◆ **What you should do**
Type the data below again exactly. Omit all pictures.

◆ **Data listing**
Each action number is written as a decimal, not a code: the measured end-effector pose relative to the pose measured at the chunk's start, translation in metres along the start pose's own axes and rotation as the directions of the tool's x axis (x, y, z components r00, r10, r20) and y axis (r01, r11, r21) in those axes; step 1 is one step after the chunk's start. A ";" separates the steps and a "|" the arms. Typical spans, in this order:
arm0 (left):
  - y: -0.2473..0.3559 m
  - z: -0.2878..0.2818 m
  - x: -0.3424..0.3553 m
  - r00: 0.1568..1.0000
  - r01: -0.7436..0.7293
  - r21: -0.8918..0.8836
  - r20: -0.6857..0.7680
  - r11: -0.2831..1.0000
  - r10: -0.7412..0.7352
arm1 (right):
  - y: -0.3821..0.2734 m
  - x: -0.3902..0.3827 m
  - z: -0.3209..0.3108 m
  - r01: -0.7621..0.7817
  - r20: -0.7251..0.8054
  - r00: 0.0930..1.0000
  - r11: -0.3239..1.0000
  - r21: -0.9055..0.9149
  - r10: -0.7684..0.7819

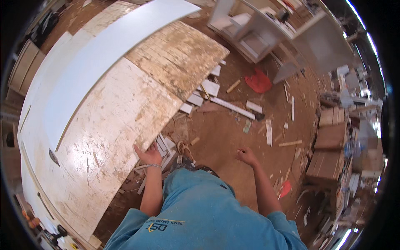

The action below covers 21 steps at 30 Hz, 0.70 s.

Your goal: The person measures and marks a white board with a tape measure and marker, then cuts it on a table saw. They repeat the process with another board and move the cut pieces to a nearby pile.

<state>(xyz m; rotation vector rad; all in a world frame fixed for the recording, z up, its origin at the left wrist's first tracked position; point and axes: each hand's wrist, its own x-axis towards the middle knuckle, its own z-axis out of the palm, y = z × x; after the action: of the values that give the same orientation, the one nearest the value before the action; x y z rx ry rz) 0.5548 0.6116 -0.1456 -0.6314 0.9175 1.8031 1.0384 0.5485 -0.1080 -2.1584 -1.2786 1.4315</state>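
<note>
My left hand (150, 156), with a bracelet at its wrist, rests at the near edge of a worn, scratched worktable (121, 112). Its thumb and fingers are apart, and it holds nothing that I can see. Over the floor to the right, my right hand (248, 156) is curled closed; whatever it may hold is hidden. A long white panel (98, 58) lies across the table's far side, away from both hands. Near the panel's lower end is a small dark oval object (53, 157) of a kind I cannot tell.
White offcuts (233, 107) and wood scraps litter the brown floor, with a red piece (258, 81) among them. An unfinished white cabinet (254, 35) stands at the far right. Cardboard boxes (329, 146) line the right side. A power drill (58, 234) lies at lower left.
</note>
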 end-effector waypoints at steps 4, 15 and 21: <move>-0.008 0.030 -0.008 0.989 -0.105 -0.073 -0.115 0.992 0.096 | -0.038 0.073 -0.063 -0.048 -0.021 0.999 0.998 0.051 0.049; -0.052 0.083 -0.010 0.860 -0.306 0.032 -0.419 0.952 0.291 | -0.319 0.328 -0.158 0.250 0.094 0.953 0.924 0.289 -0.288; -0.121 0.026 -0.020 0.657 -0.105 0.543 -0.591 0.833 0.468 | -0.517 0.517 -0.148 0.284 0.062 0.918 0.757 0.588 -0.393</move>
<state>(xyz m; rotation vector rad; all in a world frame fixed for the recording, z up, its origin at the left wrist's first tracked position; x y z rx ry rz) 0.6736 0.6504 -0.1525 -0.9170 2.0309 1.4952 0.9581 1.2868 -0.0352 -1.3476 -1.0421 1.6130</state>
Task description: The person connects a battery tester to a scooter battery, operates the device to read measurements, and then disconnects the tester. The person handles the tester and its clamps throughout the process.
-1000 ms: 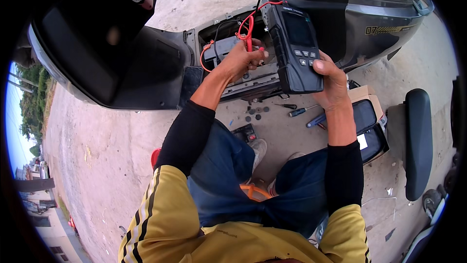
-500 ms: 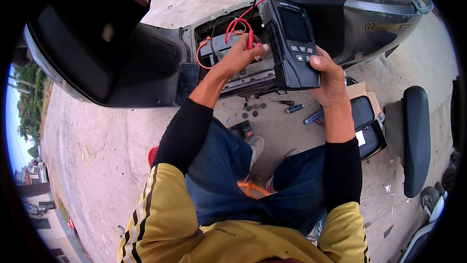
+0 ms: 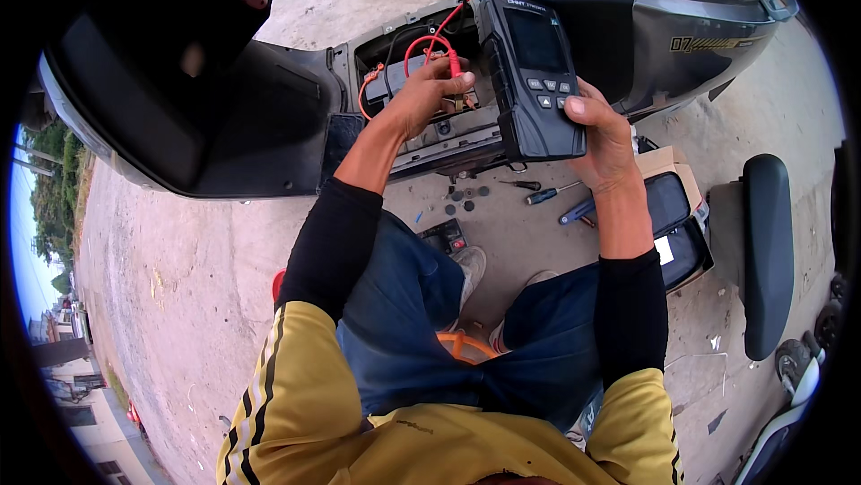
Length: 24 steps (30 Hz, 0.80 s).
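Observation:
My right hand (image 3: 605,137) grips the lower right side of a black handheld battery tester (image 3: 536,82), its thumb beside the buttons. The tester's screen looks dark. Red and black leads leave its top edge. My left hand (image 3: 414,107) is closed around a red test clip (image 3: 455,65) on the end of the red lead (image 3: 437,37). This clip is over the open floorboard compartment of a scooter, at the right end of a grey battery (image 3: 399,77). My fingers partly hide the clip's jaws, so I cannot tell whether they touch a terminal. Orange wires (image 3: 366,90) run at the battery's left end.
On the concrete lie screwdrivers (image 3: 543,195), blue-handled pliers (image 3: 576,213) and several small round dark caps (image 3: 468,205). An open black case (image 3: 683,252) sits beside a cardboard box (image 3: 659,162). The removed seat (image 3: 767,256) stands at the right. Scooter bodywork (image 3: 664,46) borders the tester.
My left hand and the red clip have shifted slightly left, and the clip's handle leans more. The tester in my right hand has moved slightly left and up.

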### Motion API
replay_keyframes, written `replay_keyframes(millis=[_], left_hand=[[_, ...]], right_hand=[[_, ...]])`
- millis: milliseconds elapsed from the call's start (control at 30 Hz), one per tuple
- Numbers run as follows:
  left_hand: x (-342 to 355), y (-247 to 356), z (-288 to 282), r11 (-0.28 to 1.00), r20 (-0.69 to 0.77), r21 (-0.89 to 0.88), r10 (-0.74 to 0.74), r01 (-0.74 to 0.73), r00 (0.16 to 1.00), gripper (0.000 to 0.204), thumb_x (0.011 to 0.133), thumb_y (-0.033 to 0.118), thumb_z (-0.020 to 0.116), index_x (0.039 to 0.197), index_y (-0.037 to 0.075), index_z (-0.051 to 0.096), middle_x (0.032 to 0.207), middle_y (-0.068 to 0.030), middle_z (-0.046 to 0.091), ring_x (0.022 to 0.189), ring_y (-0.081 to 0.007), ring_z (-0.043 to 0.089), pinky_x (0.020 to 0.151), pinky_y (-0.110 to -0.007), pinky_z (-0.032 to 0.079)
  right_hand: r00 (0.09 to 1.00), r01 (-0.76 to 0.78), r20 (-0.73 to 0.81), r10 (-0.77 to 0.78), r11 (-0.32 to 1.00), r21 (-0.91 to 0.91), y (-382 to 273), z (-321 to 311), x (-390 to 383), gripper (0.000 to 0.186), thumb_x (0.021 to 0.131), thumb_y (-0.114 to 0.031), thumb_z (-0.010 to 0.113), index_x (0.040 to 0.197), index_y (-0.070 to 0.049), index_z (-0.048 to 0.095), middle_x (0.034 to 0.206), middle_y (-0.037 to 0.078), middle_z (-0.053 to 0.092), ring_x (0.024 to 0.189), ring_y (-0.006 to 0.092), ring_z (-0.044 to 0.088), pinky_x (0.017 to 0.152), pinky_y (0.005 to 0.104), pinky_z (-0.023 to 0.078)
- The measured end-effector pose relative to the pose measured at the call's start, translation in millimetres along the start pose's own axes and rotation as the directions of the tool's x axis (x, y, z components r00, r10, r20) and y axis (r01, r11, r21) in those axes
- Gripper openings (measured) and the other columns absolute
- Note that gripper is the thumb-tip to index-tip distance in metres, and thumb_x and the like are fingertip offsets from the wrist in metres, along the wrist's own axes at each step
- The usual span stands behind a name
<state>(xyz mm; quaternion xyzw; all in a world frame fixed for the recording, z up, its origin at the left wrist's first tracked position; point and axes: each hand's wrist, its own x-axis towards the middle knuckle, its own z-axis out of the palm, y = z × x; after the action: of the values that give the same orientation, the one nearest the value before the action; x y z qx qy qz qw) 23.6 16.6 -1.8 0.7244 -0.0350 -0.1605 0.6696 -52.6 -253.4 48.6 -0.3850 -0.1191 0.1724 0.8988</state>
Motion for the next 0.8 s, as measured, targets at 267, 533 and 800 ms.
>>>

◆ **Completed exercise**
Each action number is written as a decimal, not a code: the measured end-effector pose relative to the pose measured at the chunk's start, translation in metres along the start pose's own axes and rotation as the directions of the tool's x axis (x, y, z components r00, r10, r20) and y axis (r01, r11, r21) in those axes; step 1 is one step after the chunk's start. A ";" separates the steps and a "|" the arms. Typical spans, in this order:
arm0 (left):
  - y: -0.2473..0.3559 m
  - z: -0.2878..0.2818 m
  - x: -0.3424..0.3553 m
  - r00: 0.1568..1.0000
  - r01: -0.7436..0.7293
  - r21: -0.8918..0.8836
  - r20: -0.6857..0.7680
  - r11: -0.2831..1.0000
  - r10: -0.7412..0.7352
arm1 (right):
  - y: -0.3821..0.2734 m
  - x: -0.3902..0.3827 m
  - z: -0.3209..0.3108 m
  - r01: -0.7621..0.7817
  - r20: -0.7251..0.8054
  - r00: 0.0930..1.0000
  - r11: -0.3239..1.0000
  - r21: -0.9055..0.9149
  - r10: -0.7684..0.7819


The action below covers 21 steps at 30 Hz, 0.70 s.

Your goal: The person measures and marks a white board with a tape measure and marker, then cuts it on a table saw. They repeat the process with another board and move the cut pieces to a nearby pile.

<state>(xyz m; rotation vector rad; all in a world frame fixed for the recording, z up, its origin at the left wrist's first tracked position; point and axes: each hand's wrist, its own x-axis towards the middle knuckle, its own z-axis out of the palm, y = z × x; after the action: of the values that give the same orientation, the one nearest the value before the action; x y z rx ry rz) 0.5548 0.6116 -0.1456 -0.6314 0.9175 1.8031 1.0384 0.5485 -0.1080 -2.1584 -1.2786 1.4315</state>
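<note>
My left hand (150, 156), with a bracelet at its wrist, rests at the near edge of a worn, scratched worktable (121, 112). Its thumb and fingers are apart, and it holds nothing that I can see. Over the floor to the right, my right hand (248, 156) is curled closed; whatever it may hold is hidden. A long white panel (98, 58) lies across the table's far side, away from both hands. Near the panel's lower end is a small dark oval object (53, 157) of a kind I cannot tell.
White offcuts (233, 107) and wood scraps litter the brown floor, with a red piece (258, 81) among them. An unfinished white cabinet (254, 35) stands at the far right. Cardboard boxes (329, 146) line the right side. A power drill (58, 234) lies at lower left.
</note>
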 end-effector waypoints at steps 4, 15 and 21: <move>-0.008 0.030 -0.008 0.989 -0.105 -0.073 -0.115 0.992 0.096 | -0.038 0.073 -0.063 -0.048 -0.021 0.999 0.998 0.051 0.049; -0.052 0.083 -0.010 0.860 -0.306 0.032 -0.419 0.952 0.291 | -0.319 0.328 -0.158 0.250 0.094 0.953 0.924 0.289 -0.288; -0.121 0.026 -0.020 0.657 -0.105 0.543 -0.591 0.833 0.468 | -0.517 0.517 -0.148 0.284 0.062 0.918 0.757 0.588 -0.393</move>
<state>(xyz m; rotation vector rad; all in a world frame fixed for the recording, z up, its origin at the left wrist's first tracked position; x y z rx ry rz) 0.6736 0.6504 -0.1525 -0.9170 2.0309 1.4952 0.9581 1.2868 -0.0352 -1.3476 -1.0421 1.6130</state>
Task description: The person connects a battery tester to a scooter battery, operates the device to read measurements, and then disconnects the tester. The person handles the tester and its clamps throughout the process.
-1000 ms: 
-500 ms: 
+0 ms: 
Length: 24 steps (30 Hz, 0.80 s).
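Observation:
My right hand (image 3: 605,137) grips the lower right side of a black handheld battery tester (image 3: 536,82), its thumb beside the buttons. The tester's screen looks dark. Red and black leads leave its top edge. My left hand (image 3: 414,107) is closed around a red test clip (image 3: 455,65) on the end of the red lead (image 3: 437,37). This clip is over the open floorboard compartment of a scooter, at the right end of a grey battery (image 3: 399,77). My fingers partly hide the clip's jaws, so I cannot tell whether they touch a terminal. Orange wires (image 3: 366,90) run at the battery's left end.
On the concrete lie screwdrivers (image 3: 543,195), blue-handled pliers (image 3: 576,213) and several small round dark caps (image 3: 468,205). An open black case (image 3: 683,252) sits beside a cardboard box (image 3: 659,162). The removed seat (image 3: 767,256) stands at the right. Scooter bodywork (image 3: 664,46) borders the tester.
My left hand and the red clip have shifted slightly left, and the clip's handle leans more. The tester in my right hand has moved slightly left and up.
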
### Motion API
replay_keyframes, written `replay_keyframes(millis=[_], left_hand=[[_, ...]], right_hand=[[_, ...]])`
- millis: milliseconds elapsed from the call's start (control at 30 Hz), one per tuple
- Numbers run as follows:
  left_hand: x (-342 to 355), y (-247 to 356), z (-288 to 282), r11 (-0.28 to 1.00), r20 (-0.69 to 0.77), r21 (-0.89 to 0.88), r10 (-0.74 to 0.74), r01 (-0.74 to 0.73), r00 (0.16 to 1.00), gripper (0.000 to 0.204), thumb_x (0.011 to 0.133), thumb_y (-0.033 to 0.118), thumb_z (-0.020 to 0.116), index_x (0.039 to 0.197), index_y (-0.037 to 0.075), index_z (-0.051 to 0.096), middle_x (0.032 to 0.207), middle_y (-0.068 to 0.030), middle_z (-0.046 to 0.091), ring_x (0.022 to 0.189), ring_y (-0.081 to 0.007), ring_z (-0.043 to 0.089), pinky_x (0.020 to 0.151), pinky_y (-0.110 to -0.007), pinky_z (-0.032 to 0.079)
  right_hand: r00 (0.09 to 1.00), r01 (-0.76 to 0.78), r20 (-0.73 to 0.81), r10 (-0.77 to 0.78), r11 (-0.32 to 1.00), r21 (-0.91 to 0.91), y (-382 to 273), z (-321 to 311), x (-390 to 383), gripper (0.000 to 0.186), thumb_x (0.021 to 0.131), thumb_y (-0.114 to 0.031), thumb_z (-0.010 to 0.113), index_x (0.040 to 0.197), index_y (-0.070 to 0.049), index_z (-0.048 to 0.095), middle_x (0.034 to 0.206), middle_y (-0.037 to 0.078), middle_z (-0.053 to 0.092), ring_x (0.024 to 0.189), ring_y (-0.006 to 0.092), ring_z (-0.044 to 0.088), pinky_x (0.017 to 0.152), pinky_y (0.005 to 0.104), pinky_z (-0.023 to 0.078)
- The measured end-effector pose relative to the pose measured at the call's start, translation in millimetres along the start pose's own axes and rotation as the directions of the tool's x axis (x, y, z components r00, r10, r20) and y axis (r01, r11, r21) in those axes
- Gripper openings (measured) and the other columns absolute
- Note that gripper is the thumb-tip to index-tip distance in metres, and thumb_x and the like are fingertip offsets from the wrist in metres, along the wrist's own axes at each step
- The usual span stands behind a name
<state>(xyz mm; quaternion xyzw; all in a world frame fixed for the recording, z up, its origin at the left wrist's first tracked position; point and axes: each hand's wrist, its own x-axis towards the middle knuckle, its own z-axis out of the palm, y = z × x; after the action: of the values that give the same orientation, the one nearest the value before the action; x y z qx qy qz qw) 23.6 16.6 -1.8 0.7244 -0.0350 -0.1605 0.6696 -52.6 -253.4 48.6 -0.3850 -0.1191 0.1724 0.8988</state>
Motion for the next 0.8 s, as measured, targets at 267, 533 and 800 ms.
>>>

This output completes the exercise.